> **Your objective**
In the entries that follow, find the word "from" and report each line it is on.

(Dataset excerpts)
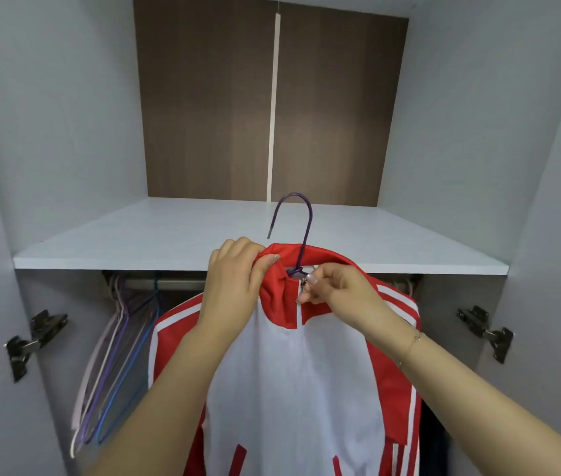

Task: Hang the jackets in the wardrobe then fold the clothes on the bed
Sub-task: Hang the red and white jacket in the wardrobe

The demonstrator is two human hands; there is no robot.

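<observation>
Red-and-white zip-up track jacket (293, 372) on purple wire hanger (301, 231): left hand (234, 280) grips its collar, right hand (334, 286) pinches the zipper pull.

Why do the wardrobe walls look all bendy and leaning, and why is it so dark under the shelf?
Head view: the wide-angle lens bows the wardrobe side walls outward toward the edges; the white shelf blocks the light, so the rail and the spare hangers sit in shadow; the jacket and the hands are evenly lit, slightly soft, with no glare.
</observation>
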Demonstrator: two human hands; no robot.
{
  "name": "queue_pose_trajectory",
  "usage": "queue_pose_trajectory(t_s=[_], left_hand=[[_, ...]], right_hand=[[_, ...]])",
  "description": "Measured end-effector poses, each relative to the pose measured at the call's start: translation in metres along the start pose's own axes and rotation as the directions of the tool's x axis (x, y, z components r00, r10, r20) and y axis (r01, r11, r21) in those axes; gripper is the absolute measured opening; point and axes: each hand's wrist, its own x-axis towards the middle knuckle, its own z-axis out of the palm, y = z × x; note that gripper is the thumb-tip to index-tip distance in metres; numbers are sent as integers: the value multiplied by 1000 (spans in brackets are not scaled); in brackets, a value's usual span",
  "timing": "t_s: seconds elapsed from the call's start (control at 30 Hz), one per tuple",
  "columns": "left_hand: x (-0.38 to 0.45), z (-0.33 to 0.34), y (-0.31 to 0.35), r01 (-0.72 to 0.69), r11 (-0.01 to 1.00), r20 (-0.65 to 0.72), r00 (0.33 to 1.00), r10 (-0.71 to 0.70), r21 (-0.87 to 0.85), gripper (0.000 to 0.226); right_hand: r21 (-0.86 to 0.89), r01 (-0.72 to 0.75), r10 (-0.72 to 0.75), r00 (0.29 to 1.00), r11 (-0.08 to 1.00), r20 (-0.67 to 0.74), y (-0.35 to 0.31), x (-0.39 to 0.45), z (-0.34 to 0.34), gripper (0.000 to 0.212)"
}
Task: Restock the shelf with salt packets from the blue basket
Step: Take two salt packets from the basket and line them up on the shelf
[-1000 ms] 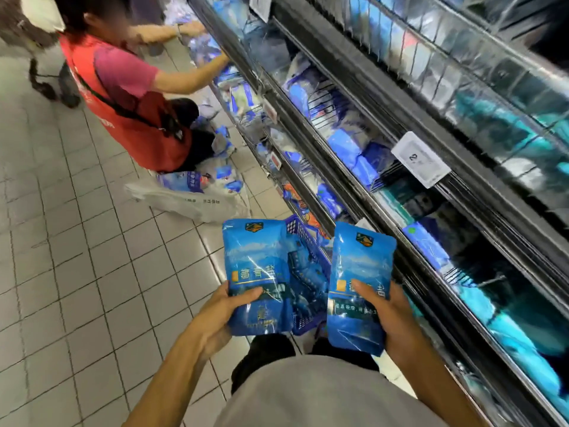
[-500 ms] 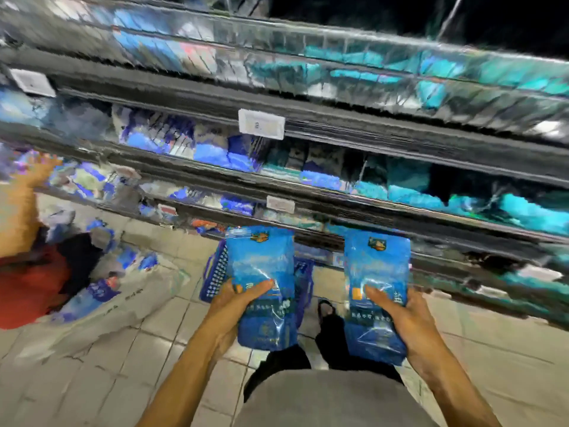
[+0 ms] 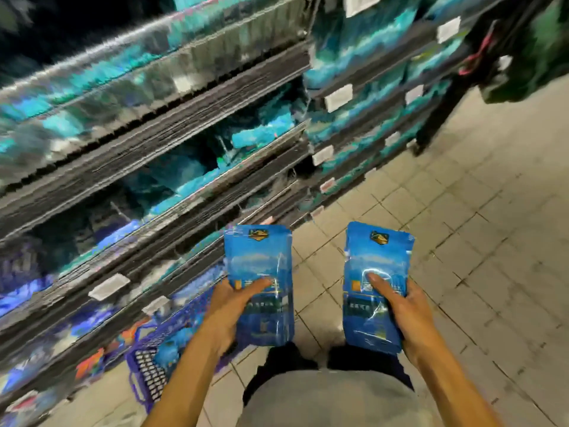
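I hold two blue salt packets upright in front of me, over the tiled floor. My left hand point(image 3: 229, 306) grips the lower half of the left salt packet point(image 3: 258, 260). My right hand point(image 3: 400, 309) grips the right salt packet point(image 3: 377, 263), thumb across its front. The blue basket point(image 3: 147, 374) stands on the floor at lower left, beside my left forearm, with blue packets inside. The shelf point(image 3: 154, 167) runs across the left and top of the view, blurred, with teal and blue packets on its tiers.
White price tags point(image 3: 107, 286) hang on the shelf edges. A second shelf section point(image 3: 369, 97) with teal packets continues to the right. A dark stand with green goods point(image 3: 529, 50) is at the upper right. Beige floor tiles point(image 3: 462, 229) fill the right side.
My view has swung to the right along the shelf; the person in red is out of sight. Both hands keep the same grip on their packets, and the basket now lies at lower left.
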Motion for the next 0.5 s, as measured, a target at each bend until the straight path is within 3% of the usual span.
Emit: queue_pose_trajectory(t_s=[0.1, 0.27, 0.37, 0.5], left_hand=[[10, 73, 8, -18, 997, 130, 991, 7, 77, 20], [20, 196, 13, -21, 992, 257, 966, -11, 123, 60], [27, 258, 18, -21, 986, 301, 953, -30, 163, 60], [33, 325, 35, -61, 976, 395, 918, -26, 207, 45]], right_hand=[[72, 26, -18, 994, 997, -112, -11, 0, -59, 39], [109, 60, -29, 962, 992, -270, -31, 7, -155, 54], [129, 80, -34, 945, 988, -327, -42, 14, -203, 69], [180, 131, -55, 926, 975, -373, -63, 26, -250, 67]])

> **Exercise answer**
  "timing": "t_s: seconds elapsed from the call's start (control at 30 Hz), one per tuple",
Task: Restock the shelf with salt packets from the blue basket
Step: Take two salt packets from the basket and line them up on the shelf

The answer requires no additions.